De heer Bartos en zijn collega’s namen de moeite om 48 mensen maar liefst 350.757 keer een muntje te laten gooien. Ze registreerden zowel de begin- als de landingspositie van het muntje.

Hun resultaten, die nog niet in een door vakgenoten beoordeeld tijdschrift zijn gepubliceerd, lieten zien dat de munt op de zijkant belandde het begon vaker wel dan niet.

“Diaconis schatte de waarschijnlijkheid van een uitkomst aan dezelfde kant op ongeveer 51 procent. Onze gegevens bieden sterke ondersteuning voor deze precieze voorspelling”, schreef het onderzoeksteam.

Er was echter wel sprake van variatie onder de muntgooiers, waarbij sommigen helemaal geen vooringenomenheid toonden. Dat heeft gevolgen voor het eerlijk gooien van de munt, aldus de heer Barton.

“Ons experiment suggereert dat het niet aan de munt ligt, maar aan de persoon die de munt opgooit.”

Hun doorzettingsvermogen bij het gooien van munten werd in 2024 beloond met de Ig Nobelprijs voor Waarschijnlijkheid.

Exploderende papieren zakken naast katten op koeien

En als we teruggaan naar de wetenschappelijke annalen van het begin van de vorige eeuw, dan beloont de Ig Nobelprijs van dit jaar ook een experiment dat in de jaren dertig werd uitgevoerd door landbouwonderzoekers Fordyce Ely en William Petersen en dat erop gericht was koeien ‘angstig’ te maken.

Een zwart-witte koe die er niet onder de indruk van is.

Oei! (Getty Images: John M Lund Fotografie Inc)

Bij het beschrijven van hun methoden beschrijven de onderzoekers schreef:

Het eerste wat eng was, was het plaatsen van een kat op de rug van de koe en het elke 10 seconden laten ontploffen van papieren zakken gedurende twee minuten.

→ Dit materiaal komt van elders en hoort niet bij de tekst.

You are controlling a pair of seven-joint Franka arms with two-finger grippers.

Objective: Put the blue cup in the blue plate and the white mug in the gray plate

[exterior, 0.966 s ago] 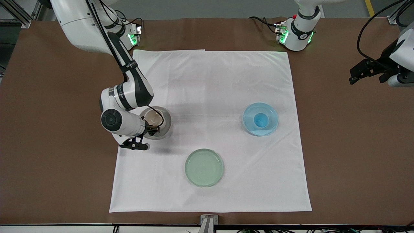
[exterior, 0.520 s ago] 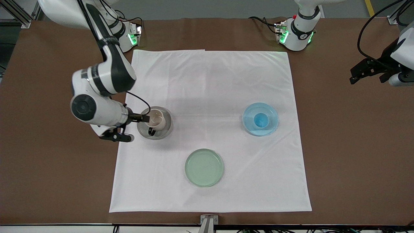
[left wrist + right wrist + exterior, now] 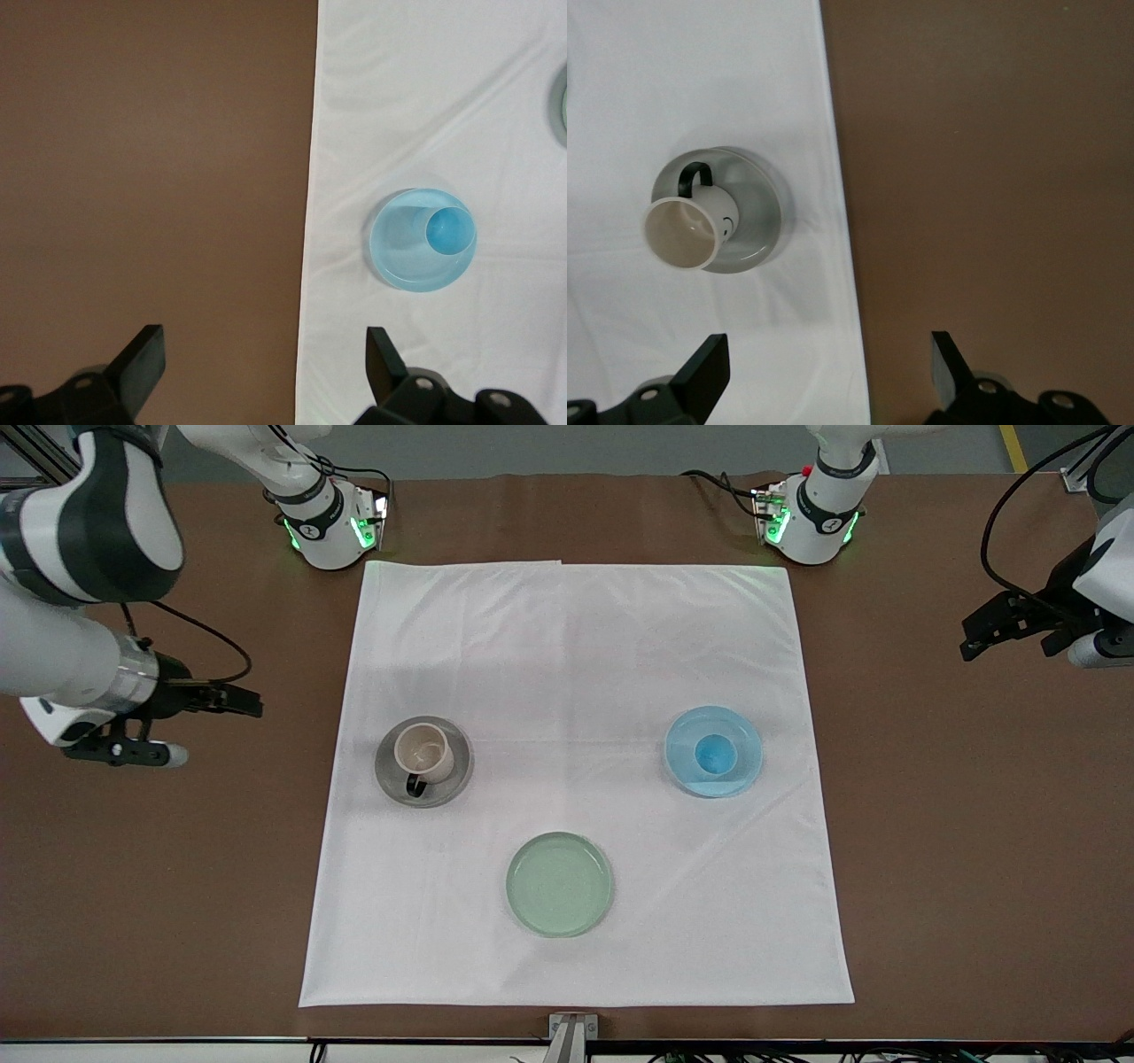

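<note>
The white mug with its dark handle stands in the gray plate; both also show in the right wrist view, the mug in the plate. The blue cup stands in the blue plate; the left wrist view shows the cup in the plate. My right gripper is open and empty, over the bare table at the right arm's end. My left gripper is open and empty, over the bare table at the left arm's end.
A pale green plate lies empty on the white cloth, nearer to the front camera than the other plates. The cloth covers the middle of the brown table.
My right gripper has let go of the white mug, risen and drawn back off the cloth toward the right arm's end of the table. The mug stays in the gray plate. The left arm barely moved.
</note>
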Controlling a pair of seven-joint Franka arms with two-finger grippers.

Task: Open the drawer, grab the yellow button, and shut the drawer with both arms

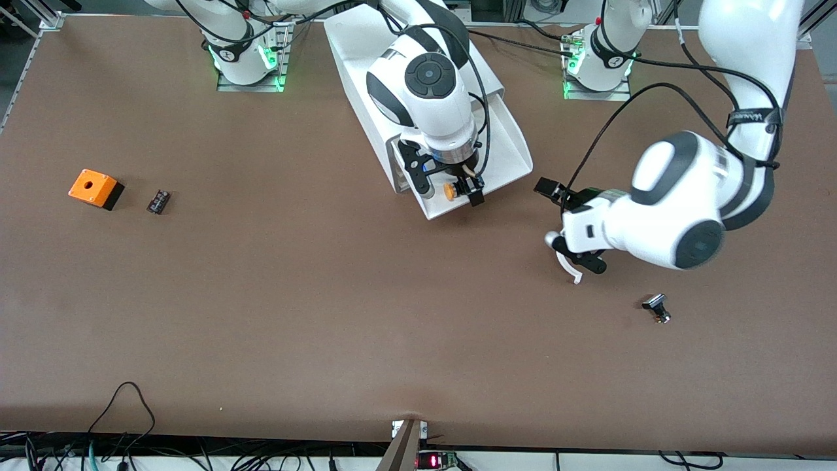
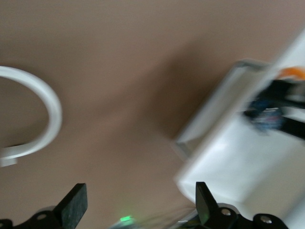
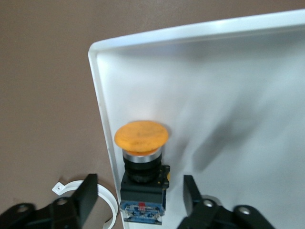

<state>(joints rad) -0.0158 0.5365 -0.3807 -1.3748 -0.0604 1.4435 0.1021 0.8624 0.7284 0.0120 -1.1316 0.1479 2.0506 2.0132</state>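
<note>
The white cabinet (image 1: pixel 353 59) stands between the arms' bases, its top drawer (image 1: pixel 510 150) pulled out toward the front camera. The button (image 1: pixel 450 191), orange cap on a black body, lies in the drawer's front corner by the rim (image 3: pixel 100 109). My right gripper (image 1: pixel 451 194) is down in the drawer, open, one finger on each side of the button's body (image 3: pixel 141 191) with a gap at both. My left gripper (image 1: pixel 567 226) hangs open over bare table beside the drawer's front, toward the left arm's end, holding nothing (image 2: pixel 140 193). The left wrist view shows the drawer's corner (image 2: pixel 224 162).
An orange box with a hole (image 1: pixel 95 188) and a small black block (image 1: pixel 158 201) lie toward the right arm's end. A small black and metal part (image 1: pixel 657 309) lies nearer the front camera than the left gripper. Cables (image 1: pixel 124 405) trail at the table's near edge.
</note>
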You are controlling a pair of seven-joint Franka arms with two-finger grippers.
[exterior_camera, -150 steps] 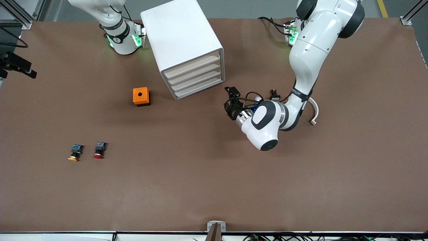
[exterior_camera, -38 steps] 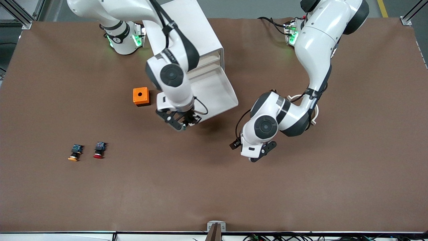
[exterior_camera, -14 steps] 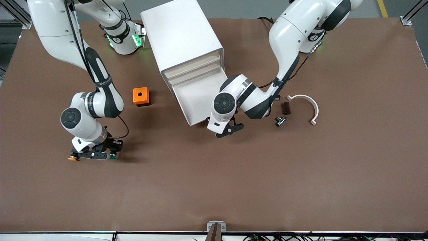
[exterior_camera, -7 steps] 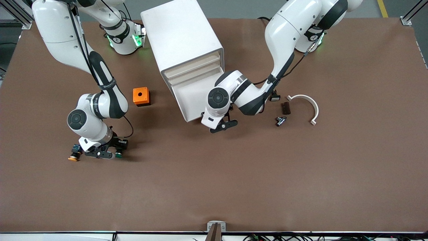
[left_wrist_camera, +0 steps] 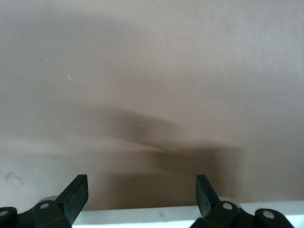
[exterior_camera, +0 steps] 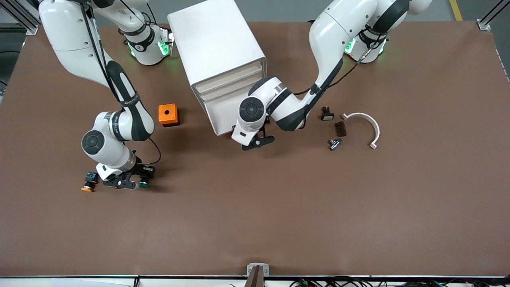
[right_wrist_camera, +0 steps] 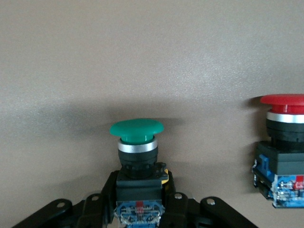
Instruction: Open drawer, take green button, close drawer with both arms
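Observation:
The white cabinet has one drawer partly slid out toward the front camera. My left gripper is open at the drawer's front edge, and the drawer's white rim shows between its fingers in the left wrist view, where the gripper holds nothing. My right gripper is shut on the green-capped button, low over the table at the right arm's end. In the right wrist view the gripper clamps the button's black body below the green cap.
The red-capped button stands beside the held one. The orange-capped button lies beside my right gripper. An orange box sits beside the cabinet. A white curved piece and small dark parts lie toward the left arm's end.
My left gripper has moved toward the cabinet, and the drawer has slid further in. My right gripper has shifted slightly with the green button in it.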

Uiteindelijk kwamen ze erachter dat alleen al het openklappen van de zakken voldoende was om de koe bang te maken.

Later werd de kat als overbodig beschouwd.

En waarom deden ze dat precies?

Dit alles uiteraard in naam van de wetenschap: om te testen wat het effect van stress is op de melkproductie van de koe.

De wetenschappers (maar niet de koeien) kregen de Ig Nobelprijs voor Biologie 2024.